Dynamical Tidal Response of Kerr Black Holes from Scattering Amplitudes

TL;DR

This paper derives the dynamical tidal response functions of Kerr black holes, including spin effects, using scattering amplitudes and effective field theory, revealing frequency-dependent Love numbers and dissipation properties.

Contribution

It provides the first comprehensive calculation of dynamical tidal responses of Kerr black holes to all orders in spin using scattering amplitudes and EFT.

Findings

Non-zero subleading couplings with RG running.

Vanishing static Love numbers for conservative mixing.

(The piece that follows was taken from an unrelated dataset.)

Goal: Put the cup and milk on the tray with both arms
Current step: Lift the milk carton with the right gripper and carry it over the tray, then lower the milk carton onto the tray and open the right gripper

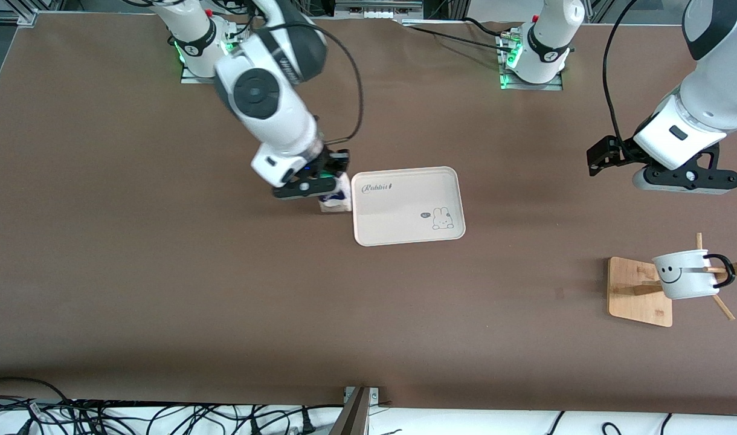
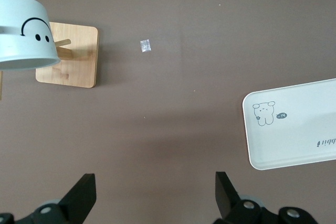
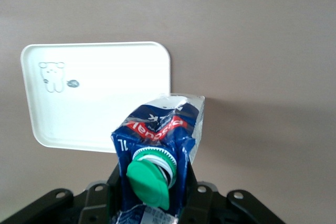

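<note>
My right gripper is shut on the milk, a dark-blue and white carton with a green cap. It holds the carton by its upper part, just beside the cream tray at the rim toward the right arm's end. The tray has nothing on it. The cup, white with a smiley face, hangs tilted on a peg of a wooden rack toward the left arm's end of the table. My left gripper hangs open and empty in the air, over bare table between rack and tray; the cup shows off to one side.
The wooden rack base lies nearer the front camera than the tray, with pegs sticking out past the cup. A small scrap lies on the brown table near the rack base. Cables run along the table's front edge.
</note>
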Tool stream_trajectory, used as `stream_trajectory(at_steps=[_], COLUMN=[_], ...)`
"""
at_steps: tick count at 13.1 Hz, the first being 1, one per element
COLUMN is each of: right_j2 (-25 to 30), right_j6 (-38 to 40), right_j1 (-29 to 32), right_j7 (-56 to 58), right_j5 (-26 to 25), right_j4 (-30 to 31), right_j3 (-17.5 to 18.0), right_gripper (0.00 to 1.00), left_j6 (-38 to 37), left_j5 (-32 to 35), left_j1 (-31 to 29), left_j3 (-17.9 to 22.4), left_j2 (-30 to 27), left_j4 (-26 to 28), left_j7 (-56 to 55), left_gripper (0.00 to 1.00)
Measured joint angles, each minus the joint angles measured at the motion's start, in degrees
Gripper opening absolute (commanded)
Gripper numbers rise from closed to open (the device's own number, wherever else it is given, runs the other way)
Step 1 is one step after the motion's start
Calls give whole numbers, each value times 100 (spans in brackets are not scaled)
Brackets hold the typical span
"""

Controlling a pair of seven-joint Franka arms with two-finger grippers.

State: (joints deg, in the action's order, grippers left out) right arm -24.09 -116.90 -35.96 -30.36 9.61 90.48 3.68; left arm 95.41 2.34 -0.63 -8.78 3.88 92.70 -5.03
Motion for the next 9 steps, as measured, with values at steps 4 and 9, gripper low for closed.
stream_trajectory(at_steps=[4,9], right_j2=[-474,-610], right_j6=[-607,-786], right_j1=[-406,-631], right_j7=[-172,-172], right_j5=[-6,-162], right_j4=[-64,-110], right_j3=[-5,-10], right_gripper=[47,48], left_j6=[0,0], left_j5=[0,0], left_j1=[0,0], left_j3=[1,0], left_j2=[7,9], left_j4=[-2,-4], left_j7=[0,0], left_gripper=[100,100])
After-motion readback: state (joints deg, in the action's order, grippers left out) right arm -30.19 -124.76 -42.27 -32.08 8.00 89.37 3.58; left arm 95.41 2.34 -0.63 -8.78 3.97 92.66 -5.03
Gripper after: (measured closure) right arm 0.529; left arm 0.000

Identification of tail and logarithmic corrections in absorption probabilities.

Abstract

We match scattering amplitudes in point particle effective field theory (EFT) and general relativity to extract low frequency dynamical tidal responses of rotating (Kerr) black holes to all orders in spin. In the conservative sector, we study local worldline couplings that correspond to the time-derivative expansion of the black hole tidal response function. These are dynamical (frequency-dependent) generalizations of the static Love numbers. We identify and extract couplings of three types of subleading local worldline operators: the curvature time derivative terms, the spin - curvature time derivative couplings, and quadrupole - octupole mixing operators that arise due to the violation of spherical symmetry. The first two subleading couplings are non-zero and exhibit a classical renormalization group running; we explicitly present their scheme-independent beta functions. The conservative mixing terms, however, vanish as a consequence of vanishing static Love numbers. In the non-conservative sector, we match the dissipation numbers at next-to-leading and next-to-next-to leading orders in frequency. In passing, we identify terms in the general relativity absorption probabilities that originate from tails and short-scale logarithmic corrections to the lowest order dissipation contributions.